During the Roman-era, a town called "Muqeibleh" stood at the site. Byzantine-era settlement is attested to archaeologically by a well and pottery workshops from that period near the present village.

===Ottoman Empire===
According to a local inhabitant, the villagers moved here from the al-Haram-Sidna Ali-area in the latter part of the Ottoman period.
In 1838 Edward Robinson noted Mukeibileh as a “village in the plain, on the direct route from Jenin to Nazareth.” He placed Mukeibileh as being in the District of Jenin, also called "Haritheh esh-Shemaliyeh".

Victor Guérin, who visited in 1870, noted that the village contained 400 inhabitants and had a number of cisterns. In 1870/1871 (1288 AH), an Ottoman census listed the village in the nahiya (sub-district) of Shafa al-Qibly.

In 1882, the PEF's Survey of Western Palestine described Muqeible as "a mud village in the plain, supplied by cisterns."

=== British Mandate ===
In the 1922 census of Palestine conducted by the British Mandate authorities, Muquibleh had a population of 201; 181 Muslims and 20 Christians, where all the Christians were Orthodox. In the 1931 census, the population had increased to 270; 244 Muslims and 26 Christians, in a total of 67 houses.

By the 1945 statistics Muqeible had 460 inhabitants, all classified as Muslims. They owned a total of 2,687 dunams of land, while 4,441 dunams were public, a total of 7,128. Of this, 174 dunams were used for plantations or irrigable land, 6,421 for cereals, while 22 dunams were built-up land.

=== Israel ===
After the 1948 Arab–Israeli War, Muqeible became part of Israel.

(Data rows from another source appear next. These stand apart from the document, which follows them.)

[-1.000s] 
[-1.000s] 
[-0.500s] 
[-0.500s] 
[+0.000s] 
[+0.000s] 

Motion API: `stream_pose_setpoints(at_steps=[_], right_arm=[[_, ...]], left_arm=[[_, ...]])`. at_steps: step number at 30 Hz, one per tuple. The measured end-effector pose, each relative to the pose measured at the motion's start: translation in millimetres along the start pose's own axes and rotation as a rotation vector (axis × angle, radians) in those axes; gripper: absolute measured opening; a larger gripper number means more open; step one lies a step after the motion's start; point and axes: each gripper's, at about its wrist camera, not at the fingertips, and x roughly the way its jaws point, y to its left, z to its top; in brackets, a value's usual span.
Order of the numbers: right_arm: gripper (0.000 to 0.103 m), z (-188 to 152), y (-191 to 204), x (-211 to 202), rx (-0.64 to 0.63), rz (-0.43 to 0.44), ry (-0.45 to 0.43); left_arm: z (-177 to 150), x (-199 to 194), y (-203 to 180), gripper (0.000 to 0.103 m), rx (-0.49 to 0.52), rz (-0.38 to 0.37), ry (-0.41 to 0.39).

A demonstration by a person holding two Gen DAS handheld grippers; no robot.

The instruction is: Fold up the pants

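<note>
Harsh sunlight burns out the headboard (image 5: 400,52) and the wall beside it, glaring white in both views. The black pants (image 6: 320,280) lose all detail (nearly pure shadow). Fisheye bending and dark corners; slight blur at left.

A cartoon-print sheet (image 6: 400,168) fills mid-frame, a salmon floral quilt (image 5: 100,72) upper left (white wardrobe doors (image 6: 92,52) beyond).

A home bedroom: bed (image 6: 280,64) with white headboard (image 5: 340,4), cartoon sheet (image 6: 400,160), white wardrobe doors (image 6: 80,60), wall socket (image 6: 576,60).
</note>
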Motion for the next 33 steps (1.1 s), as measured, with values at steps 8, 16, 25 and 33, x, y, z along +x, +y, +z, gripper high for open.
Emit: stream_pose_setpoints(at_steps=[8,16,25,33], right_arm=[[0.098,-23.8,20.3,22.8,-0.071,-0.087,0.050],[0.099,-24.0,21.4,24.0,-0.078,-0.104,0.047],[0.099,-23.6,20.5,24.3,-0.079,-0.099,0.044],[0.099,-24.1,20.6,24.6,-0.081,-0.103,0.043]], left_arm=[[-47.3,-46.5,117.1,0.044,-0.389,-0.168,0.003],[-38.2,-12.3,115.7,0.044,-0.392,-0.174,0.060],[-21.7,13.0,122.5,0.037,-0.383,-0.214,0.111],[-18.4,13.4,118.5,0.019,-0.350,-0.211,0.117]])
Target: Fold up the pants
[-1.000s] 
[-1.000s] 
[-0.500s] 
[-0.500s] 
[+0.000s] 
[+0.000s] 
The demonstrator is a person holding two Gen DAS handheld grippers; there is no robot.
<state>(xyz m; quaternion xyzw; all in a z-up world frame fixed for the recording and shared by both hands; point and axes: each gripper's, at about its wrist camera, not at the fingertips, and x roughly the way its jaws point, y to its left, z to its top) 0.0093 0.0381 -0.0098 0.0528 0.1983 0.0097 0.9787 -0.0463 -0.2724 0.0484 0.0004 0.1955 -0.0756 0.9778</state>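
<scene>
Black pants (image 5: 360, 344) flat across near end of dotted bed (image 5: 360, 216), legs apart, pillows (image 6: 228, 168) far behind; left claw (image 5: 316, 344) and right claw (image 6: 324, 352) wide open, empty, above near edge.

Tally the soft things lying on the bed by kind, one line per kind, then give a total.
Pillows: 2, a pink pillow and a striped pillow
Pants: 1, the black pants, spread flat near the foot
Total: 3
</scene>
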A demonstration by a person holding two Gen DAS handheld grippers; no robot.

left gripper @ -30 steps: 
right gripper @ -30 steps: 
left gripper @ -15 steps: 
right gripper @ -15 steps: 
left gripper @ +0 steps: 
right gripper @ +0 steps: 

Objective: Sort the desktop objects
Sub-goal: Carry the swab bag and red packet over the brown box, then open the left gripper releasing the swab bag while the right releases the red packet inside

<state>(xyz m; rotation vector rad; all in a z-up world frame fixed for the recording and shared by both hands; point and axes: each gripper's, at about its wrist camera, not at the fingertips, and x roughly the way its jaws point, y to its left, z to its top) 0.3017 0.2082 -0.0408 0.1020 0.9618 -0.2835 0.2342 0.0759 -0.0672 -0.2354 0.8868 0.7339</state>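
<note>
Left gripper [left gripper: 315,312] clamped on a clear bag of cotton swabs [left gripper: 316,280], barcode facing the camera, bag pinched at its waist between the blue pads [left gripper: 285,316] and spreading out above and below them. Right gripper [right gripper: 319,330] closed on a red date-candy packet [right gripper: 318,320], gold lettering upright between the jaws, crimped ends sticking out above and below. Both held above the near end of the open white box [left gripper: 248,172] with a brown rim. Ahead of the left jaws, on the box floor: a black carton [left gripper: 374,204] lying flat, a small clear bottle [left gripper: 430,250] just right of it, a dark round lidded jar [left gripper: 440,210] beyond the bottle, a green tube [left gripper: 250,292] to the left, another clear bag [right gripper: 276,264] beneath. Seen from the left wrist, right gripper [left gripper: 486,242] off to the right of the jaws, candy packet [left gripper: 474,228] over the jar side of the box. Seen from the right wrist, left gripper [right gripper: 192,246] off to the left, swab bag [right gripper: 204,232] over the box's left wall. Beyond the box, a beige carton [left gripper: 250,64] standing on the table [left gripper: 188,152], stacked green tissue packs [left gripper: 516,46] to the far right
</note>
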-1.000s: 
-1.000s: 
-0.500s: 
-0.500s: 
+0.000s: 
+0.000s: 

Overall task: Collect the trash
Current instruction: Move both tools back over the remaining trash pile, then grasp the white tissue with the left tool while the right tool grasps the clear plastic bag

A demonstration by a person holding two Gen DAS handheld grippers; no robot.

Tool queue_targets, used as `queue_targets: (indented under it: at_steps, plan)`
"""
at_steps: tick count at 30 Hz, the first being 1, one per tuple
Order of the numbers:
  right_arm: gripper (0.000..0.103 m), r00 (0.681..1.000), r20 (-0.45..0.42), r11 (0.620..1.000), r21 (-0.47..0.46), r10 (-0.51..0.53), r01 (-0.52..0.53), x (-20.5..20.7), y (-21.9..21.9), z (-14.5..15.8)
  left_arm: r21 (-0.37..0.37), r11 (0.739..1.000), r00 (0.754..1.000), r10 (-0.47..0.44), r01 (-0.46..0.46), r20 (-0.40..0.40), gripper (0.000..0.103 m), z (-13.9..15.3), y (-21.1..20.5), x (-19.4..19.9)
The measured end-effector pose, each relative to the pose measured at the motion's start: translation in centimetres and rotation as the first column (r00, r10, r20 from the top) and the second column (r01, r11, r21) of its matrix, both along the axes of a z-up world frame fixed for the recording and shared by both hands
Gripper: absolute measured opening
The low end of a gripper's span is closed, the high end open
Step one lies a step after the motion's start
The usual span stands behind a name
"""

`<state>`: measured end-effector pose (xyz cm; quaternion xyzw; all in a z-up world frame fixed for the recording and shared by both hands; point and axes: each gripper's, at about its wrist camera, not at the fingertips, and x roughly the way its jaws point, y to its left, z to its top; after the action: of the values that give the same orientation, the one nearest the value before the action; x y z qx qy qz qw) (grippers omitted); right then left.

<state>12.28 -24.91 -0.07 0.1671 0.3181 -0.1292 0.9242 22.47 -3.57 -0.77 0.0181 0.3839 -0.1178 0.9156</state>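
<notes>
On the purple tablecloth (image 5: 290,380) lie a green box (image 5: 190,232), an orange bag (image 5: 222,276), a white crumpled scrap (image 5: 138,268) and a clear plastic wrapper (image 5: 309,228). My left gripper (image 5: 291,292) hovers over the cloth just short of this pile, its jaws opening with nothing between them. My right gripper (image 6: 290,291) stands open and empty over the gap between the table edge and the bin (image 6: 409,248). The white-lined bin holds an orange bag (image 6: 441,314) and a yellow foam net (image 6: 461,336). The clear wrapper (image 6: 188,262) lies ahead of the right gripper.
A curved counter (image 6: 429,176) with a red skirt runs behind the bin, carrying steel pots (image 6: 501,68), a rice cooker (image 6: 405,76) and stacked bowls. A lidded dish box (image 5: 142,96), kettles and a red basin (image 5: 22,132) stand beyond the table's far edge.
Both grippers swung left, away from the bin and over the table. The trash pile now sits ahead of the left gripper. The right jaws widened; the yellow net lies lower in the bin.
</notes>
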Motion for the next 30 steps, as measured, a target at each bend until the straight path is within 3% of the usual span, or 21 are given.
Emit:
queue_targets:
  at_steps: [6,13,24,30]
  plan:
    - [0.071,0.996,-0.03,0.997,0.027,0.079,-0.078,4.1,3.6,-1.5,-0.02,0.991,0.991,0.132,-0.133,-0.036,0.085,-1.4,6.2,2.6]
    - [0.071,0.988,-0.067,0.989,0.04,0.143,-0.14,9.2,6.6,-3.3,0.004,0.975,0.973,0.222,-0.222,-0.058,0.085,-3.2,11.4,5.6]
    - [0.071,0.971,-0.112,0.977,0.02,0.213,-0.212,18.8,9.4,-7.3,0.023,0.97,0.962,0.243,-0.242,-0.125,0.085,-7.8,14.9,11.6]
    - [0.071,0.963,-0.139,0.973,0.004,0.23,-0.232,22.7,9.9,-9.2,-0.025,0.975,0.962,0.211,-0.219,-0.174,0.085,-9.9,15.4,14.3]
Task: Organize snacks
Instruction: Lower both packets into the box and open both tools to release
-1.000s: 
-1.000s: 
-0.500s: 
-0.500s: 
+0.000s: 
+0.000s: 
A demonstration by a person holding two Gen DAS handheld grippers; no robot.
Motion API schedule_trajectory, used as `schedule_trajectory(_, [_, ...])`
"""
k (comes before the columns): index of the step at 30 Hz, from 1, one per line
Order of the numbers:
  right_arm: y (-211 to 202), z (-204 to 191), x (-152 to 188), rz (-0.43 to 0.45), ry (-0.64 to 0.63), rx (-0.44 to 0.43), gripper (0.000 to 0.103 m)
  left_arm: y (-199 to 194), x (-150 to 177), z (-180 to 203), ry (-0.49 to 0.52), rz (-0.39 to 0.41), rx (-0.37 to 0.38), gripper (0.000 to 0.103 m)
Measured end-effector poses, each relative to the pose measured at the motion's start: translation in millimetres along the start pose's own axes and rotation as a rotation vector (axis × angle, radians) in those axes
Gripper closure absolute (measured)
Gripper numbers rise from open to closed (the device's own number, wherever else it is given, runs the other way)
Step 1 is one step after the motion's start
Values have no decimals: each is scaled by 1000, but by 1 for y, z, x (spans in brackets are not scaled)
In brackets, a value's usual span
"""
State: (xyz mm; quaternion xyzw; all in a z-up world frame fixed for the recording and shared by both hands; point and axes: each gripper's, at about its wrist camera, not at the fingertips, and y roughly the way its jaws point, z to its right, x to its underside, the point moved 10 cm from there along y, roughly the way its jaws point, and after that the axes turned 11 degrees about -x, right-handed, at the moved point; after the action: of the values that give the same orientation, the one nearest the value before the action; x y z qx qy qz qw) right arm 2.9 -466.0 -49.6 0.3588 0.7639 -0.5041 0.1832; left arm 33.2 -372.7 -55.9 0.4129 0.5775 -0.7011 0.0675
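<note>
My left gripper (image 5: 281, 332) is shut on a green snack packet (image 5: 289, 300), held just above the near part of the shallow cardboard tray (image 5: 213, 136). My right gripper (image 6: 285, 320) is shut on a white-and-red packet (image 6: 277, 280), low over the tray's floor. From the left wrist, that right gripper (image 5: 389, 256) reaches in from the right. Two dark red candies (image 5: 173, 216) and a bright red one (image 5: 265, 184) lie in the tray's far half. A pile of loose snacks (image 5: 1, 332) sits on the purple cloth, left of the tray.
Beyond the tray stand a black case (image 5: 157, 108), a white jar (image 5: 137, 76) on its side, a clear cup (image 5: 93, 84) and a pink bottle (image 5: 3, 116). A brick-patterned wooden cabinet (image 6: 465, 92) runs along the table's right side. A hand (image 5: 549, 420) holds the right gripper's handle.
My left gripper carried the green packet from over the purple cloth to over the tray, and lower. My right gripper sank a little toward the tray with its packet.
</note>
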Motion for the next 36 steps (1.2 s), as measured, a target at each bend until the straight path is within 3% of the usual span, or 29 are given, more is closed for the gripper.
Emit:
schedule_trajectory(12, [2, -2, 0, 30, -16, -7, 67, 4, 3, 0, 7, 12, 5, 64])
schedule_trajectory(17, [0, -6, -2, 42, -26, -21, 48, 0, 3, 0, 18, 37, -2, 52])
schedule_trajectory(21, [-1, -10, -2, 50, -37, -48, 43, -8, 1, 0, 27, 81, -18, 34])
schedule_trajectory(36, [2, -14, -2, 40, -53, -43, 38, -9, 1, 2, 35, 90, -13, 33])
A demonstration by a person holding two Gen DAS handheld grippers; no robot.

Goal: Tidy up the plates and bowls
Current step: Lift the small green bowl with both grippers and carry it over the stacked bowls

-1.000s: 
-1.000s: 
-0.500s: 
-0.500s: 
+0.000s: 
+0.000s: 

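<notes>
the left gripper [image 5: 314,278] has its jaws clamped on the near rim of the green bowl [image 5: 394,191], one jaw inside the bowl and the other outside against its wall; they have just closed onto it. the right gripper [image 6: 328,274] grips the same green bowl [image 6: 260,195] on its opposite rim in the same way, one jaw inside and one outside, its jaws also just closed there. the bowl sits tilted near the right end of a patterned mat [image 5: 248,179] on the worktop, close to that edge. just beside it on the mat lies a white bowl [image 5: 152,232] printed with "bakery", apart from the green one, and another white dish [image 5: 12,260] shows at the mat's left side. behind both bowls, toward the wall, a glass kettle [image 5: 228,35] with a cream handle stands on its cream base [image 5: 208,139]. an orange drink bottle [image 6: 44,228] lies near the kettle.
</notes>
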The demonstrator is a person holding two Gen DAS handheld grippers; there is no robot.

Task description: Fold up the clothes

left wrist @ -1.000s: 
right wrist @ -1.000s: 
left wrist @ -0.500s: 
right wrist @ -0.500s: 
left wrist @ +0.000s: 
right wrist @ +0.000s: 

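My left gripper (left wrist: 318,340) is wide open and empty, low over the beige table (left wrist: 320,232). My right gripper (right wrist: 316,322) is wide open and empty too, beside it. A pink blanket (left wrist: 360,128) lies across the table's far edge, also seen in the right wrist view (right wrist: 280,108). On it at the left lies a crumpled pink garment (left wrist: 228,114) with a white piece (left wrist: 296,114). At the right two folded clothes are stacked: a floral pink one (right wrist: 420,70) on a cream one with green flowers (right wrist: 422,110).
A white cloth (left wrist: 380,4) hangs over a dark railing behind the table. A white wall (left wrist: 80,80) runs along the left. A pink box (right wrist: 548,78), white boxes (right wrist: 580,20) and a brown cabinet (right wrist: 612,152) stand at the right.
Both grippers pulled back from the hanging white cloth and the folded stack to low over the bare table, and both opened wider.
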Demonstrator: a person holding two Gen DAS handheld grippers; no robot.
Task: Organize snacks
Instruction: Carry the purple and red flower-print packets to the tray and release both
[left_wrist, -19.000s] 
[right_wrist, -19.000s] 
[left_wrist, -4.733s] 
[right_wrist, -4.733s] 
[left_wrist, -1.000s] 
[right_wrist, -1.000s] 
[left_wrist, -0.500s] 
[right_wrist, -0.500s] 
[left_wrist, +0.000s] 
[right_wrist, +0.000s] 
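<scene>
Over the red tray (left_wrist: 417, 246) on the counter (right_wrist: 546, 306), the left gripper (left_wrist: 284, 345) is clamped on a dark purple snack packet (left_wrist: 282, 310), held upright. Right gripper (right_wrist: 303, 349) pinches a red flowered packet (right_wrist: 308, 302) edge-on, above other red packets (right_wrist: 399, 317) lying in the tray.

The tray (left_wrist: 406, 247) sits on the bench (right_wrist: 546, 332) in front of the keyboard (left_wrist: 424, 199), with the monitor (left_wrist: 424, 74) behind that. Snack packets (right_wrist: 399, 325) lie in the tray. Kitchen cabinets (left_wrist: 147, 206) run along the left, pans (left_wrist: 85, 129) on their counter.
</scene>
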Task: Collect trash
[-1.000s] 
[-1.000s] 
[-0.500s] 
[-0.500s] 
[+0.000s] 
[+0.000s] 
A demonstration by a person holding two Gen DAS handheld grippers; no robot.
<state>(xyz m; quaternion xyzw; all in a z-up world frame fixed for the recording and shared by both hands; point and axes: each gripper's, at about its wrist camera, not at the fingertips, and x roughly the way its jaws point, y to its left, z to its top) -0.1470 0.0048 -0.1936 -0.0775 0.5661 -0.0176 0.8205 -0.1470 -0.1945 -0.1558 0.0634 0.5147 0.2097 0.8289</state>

In 1994, Andrew Petersen, an archaeologist specializing in Islamic architecture, examined the "Hawsh"; a large, square courtyard building, resembling a khan, in the center of the village. The central courtyard of the "Hawsh" measures approximately 30m per side. On the east side there is a small gateway, leading into a tall iwan. Petersen noted that the masonry suggested that it was built either in late Ottoman or early Mandate Period.